The return of drag story time at Kelowna’s downtown library sparked a large protest this weekend, drawing hundreds in support of both sides. The library hosted a drag storytime, featuring performer Freida Whales, where she read children’s books to kids. Some protested against the event saying they deemed the drag story time inappropriate while drag queen allies advocated for the event. Inside the library, hundreds of parents were in full support of the reading.

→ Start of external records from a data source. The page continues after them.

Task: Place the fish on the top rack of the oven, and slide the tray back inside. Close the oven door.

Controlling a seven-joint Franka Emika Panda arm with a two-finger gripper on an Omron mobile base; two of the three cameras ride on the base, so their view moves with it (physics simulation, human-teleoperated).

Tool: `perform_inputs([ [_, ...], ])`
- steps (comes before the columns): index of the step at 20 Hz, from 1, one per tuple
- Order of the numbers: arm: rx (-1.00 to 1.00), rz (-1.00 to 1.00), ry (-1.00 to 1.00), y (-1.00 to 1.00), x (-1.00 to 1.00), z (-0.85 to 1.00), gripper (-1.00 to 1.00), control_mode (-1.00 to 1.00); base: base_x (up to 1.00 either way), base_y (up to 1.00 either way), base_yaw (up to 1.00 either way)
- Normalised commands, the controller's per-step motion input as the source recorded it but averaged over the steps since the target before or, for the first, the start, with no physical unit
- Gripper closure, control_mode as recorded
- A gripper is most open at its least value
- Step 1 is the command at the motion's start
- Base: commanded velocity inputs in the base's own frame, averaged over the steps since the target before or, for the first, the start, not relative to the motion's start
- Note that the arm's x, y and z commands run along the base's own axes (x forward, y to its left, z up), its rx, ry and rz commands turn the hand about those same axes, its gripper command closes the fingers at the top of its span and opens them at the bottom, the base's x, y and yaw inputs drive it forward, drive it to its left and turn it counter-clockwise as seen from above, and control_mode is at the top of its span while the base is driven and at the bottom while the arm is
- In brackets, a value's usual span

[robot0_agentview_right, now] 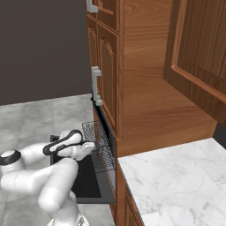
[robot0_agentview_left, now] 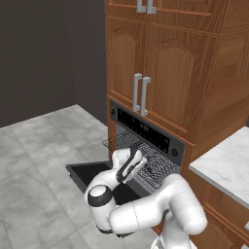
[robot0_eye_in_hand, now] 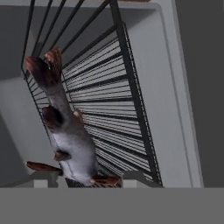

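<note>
The oven (robot0_agentview_left: 146,133) sits built into the tall wooden cabinets (robot0_agentview_left: 160,73), its black control strip just under the pair of steel handles (robot0_agentview_left: 141,93); the oven door (robot0_agentview_left: 90,176) hangs folded down flat, black face up, in front of the cavity; the top rack (robot0_agentview_left: 146,153) is drawn out over the door, a thin wire grid jutting from the opening. The white arm reaches across the door with its gripper (robot0_eye_in_hand: 85,177) at the pulled-out rack; in the hand view the fish (robot0_eye_in_hand: 65,131) lies between the two finger tips, grey body toward the hand, reddish-brown tail pointing away over the rack's bars (robot0_eye_in_hand: 113,113); the jaws look closed on the fish. A white marble counter (robot0_agentview_right: 176,181) lies to the right of the oven.
</note>
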Motion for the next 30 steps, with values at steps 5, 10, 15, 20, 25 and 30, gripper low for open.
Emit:
perform_inputs([
  [5,-0.11,-0.1,0.0,0.17,0.44,-0.32,-1.0,-1.0,0.0,0.0,0.0],
  [10,-0.11,-0.11,0.0,0.21,0.45,-0.28,-1.0,-1.0,0.0,0.0,0.0],
  [15,-0.1,-0.11,0.0,0.26,0.4,-0.26,-1.0,-1.0,0.0,0.0,0.0],
  [20,-0.1,-0.11,0.0,0.29,0.41,-0.25,-1.0,-1.0,0.0,0.0,0.0],
  [25,-0.11,-0.11,0.0,0.27,0.46,-0.29,-1.0,-1.0,0.0,0.0,0.0],
  [30,-0.1,-0.09,0.0,0.4,0.16,-0.24,-1.0,-1.0,0.0,0.0,0.0],
])
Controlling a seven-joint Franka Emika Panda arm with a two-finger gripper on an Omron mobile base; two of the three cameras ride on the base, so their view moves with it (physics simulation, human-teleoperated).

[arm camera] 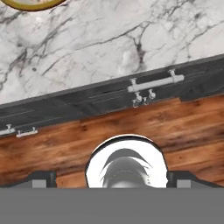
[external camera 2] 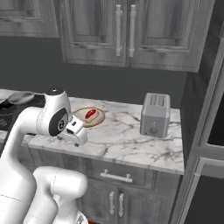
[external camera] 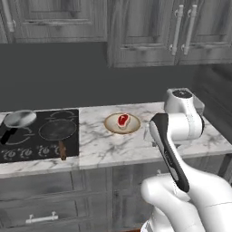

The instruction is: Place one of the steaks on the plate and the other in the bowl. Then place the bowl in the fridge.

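Observation:
The tan bowl [external camera: 122, 123] sits on the marble counter just right of the stove, with the bright red steak [external camera: 123, 120] lying in it. From the other side, the bowl [external camera 2: 89, 117] and red steak [external camera 2: 90, 113] lie just beyond my hand. A narrow dark brown piece [external camera: 63, 150] lies on the stove's front right corner; it looks like the dark steak, but it is too small to be sure. My gripper [arm camera: 113, 179] hangs open and empty over the counter's front edge, pointing down. The bowl rim [arm camera: 30, 3] shows at the top. The plate is out of view. The black fridge [external camera 2: 205, 87] stands at the right.
A silver pan [external camera: 19, 118] rests on the black stove [external camera: 41, 136] at the left. A grey toaster [external camera 2: 155, 114] stands on the counter [external camera 2: 122, 140] near the fridge. Grey wood cabinets hang above, and drawers with bar handles [arm camera: 155, 82] sit below the counter.

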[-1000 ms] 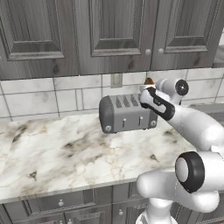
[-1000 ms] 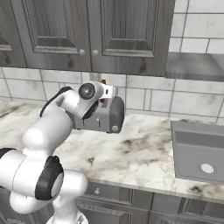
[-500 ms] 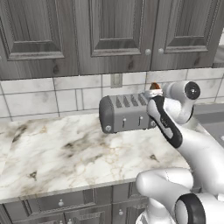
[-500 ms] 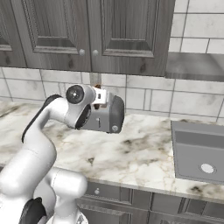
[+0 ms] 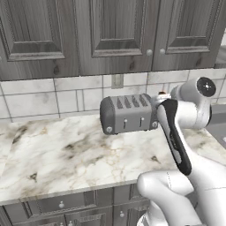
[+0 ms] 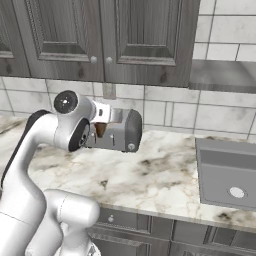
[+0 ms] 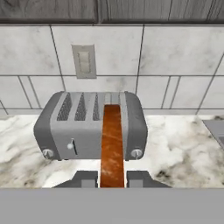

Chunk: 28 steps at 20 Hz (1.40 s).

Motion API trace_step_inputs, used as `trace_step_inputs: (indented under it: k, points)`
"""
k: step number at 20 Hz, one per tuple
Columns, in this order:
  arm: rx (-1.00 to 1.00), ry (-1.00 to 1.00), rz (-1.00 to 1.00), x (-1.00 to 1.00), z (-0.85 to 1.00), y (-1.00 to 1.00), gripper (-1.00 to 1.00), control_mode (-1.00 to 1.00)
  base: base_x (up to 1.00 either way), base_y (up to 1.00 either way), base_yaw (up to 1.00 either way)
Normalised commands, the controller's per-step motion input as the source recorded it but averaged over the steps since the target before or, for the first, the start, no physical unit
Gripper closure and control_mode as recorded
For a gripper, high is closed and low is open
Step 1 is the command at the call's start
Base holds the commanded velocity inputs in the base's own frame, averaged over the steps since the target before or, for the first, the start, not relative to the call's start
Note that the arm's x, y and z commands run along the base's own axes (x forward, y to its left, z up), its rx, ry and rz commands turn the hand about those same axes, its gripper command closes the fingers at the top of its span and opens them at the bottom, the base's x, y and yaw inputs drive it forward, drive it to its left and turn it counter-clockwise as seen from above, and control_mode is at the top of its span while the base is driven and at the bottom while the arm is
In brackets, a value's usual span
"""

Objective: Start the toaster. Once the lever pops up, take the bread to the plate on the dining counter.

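Cabinets (image 5: 110,35) of dark grey wood hang across the top of both base views, above a band of pale wall tiles (image 7: 175,65). Below them runs a marble worktop (image 5: 66,154) with brown veins, carried on grey drawers (image 5: 62,204). At the right end of the worktop in the right base view lies a grey sink (image 6: 227,172).

Against the tiles stands the toaster (image 5: 128,114), grey and boxy with rounded ends, slots on top and 2 small round knobs low on its front. Behind it on the wall is a pale outlet plate (image 7: 84,61).

The white arm reaches in from the toaster's right end. Its gripper (image 7: 112,177) is pinched on the bread (image 7: 112,144), a narrow brown slice seen edge-on in the hand view, between the 2 dark fingertips (image 7: 87,178). The bread is off the worktop, just beside the toaster's right end; in the right base view its brown face (image 6: 100,129) shows against the toaster.
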Motion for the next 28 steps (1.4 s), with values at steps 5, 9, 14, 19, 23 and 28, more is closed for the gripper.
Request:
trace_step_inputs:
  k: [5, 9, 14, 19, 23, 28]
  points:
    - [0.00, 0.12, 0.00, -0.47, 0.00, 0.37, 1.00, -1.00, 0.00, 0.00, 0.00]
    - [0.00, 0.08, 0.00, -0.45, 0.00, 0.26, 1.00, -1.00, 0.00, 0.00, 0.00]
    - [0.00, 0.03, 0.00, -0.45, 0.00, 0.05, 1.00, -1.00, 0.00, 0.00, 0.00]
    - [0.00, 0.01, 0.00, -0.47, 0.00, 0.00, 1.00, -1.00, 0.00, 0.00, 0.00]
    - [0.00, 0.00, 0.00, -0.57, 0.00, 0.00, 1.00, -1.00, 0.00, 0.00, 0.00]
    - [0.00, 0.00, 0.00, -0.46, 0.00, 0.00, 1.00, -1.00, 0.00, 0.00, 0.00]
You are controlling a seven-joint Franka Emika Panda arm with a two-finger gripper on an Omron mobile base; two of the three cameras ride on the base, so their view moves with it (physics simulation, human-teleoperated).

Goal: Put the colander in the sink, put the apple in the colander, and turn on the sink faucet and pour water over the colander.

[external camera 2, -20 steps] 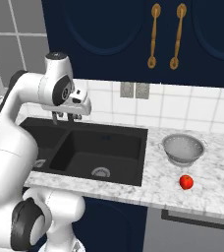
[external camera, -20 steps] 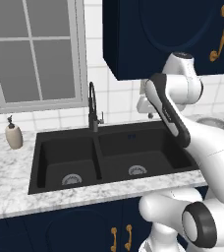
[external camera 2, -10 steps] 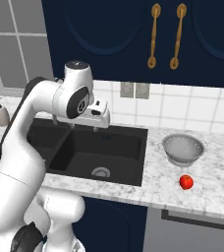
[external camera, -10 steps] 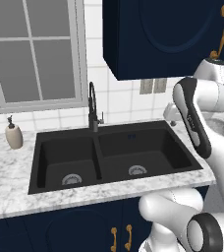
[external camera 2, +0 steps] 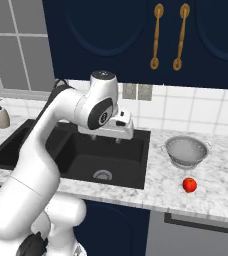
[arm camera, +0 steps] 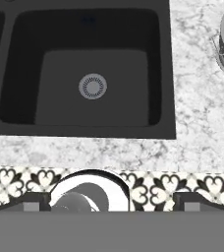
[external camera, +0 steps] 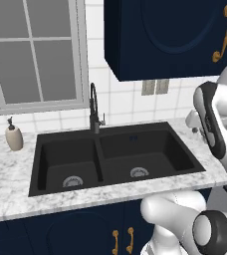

The pandemic student housing rent freeze at the University of British Columbia is over, as officials have announced the price to live on campus will be increasing in May. The university says the price hike will vary from different housing facilities within a range of 3.5 to 8 per cent. This could add up to several hundred dollars to student housing bills. UBC student Munira Abdulwahid says she thinks many students will be looking elsewhere for accommodation in the coming months.

A Merritt woman who recently won 125-thousand dollars from a scratch-and-win game plans to use some of the money to replace what she lost when catastrophic flooding hit the city in the fall of 2021. The BC Lottery Corporation says in a news release that Cindy Petroczi was shocked when she realized she had won the top prize. Petroczi says she is grateful that she’ll be able to use some of her prize to replace items that were lost in the floods and to help her family. She says she also plans to use some of money to take a vacation.